ACTION ITEM:
Each line of the listing that includes the string "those" is to be identified and copied.

INFORMATION PROVIDED:
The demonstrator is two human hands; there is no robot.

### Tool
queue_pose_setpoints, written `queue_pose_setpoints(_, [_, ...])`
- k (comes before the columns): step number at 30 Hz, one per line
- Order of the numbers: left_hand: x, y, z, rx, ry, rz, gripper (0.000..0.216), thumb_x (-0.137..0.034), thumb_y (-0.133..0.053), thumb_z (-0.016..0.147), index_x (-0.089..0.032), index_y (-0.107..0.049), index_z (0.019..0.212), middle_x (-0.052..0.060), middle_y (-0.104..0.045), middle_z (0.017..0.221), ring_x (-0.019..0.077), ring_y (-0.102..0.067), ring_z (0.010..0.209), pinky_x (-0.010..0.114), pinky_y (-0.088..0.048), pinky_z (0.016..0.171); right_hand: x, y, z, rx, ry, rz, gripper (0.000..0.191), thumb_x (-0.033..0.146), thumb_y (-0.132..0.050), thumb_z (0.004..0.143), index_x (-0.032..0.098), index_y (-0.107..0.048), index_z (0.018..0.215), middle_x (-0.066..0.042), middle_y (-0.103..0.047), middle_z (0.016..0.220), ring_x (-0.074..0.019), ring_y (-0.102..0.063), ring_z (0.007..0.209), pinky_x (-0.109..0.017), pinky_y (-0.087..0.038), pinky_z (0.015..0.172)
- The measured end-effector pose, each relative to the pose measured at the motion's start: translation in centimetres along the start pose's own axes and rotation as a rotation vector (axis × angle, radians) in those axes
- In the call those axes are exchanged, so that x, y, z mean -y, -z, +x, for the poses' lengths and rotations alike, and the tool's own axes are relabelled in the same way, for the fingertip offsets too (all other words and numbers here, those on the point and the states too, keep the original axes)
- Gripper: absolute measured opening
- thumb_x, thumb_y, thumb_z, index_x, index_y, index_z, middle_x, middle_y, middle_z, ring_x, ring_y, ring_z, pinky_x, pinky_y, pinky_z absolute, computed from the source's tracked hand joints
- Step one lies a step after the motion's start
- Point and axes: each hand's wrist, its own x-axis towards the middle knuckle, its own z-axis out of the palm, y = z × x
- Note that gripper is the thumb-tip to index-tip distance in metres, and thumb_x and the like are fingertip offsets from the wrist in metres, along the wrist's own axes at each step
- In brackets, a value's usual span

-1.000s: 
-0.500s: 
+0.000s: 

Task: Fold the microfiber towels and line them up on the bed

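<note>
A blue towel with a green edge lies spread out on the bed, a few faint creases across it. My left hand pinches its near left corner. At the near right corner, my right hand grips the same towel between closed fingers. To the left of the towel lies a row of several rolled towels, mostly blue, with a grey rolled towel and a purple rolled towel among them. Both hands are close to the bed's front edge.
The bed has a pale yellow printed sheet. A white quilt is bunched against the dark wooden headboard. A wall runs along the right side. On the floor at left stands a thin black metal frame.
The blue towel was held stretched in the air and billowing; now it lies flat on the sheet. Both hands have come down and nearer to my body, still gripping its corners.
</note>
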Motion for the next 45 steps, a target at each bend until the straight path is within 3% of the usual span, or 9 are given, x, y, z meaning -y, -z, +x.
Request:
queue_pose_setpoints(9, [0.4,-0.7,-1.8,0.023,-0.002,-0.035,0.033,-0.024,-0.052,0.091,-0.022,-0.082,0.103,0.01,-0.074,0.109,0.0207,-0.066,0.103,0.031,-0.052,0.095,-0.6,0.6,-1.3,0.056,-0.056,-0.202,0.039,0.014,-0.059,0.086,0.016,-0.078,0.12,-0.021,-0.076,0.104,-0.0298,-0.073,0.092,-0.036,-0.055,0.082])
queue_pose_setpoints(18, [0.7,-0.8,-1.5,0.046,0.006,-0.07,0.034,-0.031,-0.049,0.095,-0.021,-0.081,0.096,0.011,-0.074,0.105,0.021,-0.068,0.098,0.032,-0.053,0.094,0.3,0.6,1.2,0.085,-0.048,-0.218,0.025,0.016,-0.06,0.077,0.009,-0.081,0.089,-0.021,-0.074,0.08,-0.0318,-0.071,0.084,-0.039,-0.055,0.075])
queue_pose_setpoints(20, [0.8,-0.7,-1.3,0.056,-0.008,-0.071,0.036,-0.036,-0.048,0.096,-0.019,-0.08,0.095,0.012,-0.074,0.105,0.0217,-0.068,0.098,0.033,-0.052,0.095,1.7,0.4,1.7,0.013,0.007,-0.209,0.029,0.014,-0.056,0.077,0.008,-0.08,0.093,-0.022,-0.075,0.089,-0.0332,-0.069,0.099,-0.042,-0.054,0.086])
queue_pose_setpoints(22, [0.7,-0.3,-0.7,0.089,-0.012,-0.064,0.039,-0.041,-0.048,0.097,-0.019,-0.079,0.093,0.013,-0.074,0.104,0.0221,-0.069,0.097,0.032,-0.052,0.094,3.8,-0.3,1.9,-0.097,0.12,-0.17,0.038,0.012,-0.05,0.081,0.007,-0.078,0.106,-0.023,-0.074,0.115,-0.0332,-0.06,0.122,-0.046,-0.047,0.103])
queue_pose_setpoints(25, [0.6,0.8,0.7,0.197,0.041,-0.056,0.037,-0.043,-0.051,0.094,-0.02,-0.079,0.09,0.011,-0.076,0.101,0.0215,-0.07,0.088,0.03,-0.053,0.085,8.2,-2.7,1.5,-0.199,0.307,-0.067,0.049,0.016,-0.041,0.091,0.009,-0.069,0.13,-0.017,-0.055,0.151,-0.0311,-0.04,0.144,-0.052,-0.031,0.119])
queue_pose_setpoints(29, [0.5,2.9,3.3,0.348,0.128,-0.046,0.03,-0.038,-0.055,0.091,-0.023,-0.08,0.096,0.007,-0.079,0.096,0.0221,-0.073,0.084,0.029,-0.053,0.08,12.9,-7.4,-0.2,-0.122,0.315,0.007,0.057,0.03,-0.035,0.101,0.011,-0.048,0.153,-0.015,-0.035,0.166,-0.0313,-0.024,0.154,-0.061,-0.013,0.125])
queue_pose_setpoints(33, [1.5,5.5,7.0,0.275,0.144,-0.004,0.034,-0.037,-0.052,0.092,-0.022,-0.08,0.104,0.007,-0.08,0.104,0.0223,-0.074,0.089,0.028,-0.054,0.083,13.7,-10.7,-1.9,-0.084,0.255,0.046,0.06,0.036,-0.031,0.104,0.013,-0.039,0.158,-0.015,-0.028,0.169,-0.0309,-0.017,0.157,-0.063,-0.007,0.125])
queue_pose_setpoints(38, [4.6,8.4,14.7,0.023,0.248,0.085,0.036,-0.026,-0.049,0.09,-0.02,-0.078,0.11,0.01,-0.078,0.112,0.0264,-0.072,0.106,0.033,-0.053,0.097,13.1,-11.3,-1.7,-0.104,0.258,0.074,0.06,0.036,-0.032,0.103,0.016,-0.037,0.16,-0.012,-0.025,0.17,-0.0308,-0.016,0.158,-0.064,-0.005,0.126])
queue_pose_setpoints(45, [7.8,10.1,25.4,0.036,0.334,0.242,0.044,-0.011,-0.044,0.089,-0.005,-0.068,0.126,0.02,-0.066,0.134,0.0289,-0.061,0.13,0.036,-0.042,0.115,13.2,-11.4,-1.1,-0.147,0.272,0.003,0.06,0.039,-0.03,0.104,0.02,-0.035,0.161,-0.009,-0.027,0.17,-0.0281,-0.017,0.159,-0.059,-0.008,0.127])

RESULT BELOW:
- The measured end-effector pose, each relative to the pose measured at the motion's start: translation in centimetres along the start pose's own axes and rotation as a rotation vector (axis × angle, radians) in those axes
- In the call those axes are exchanged, so that x, y, z mean -y, -z, +x, for the poses' lengths and rotations alike, and the tool's own axes are relabelled in the same way, for the fingertip offsets too (all other words and numbers here, those on the point and the states too, keep the original axes)

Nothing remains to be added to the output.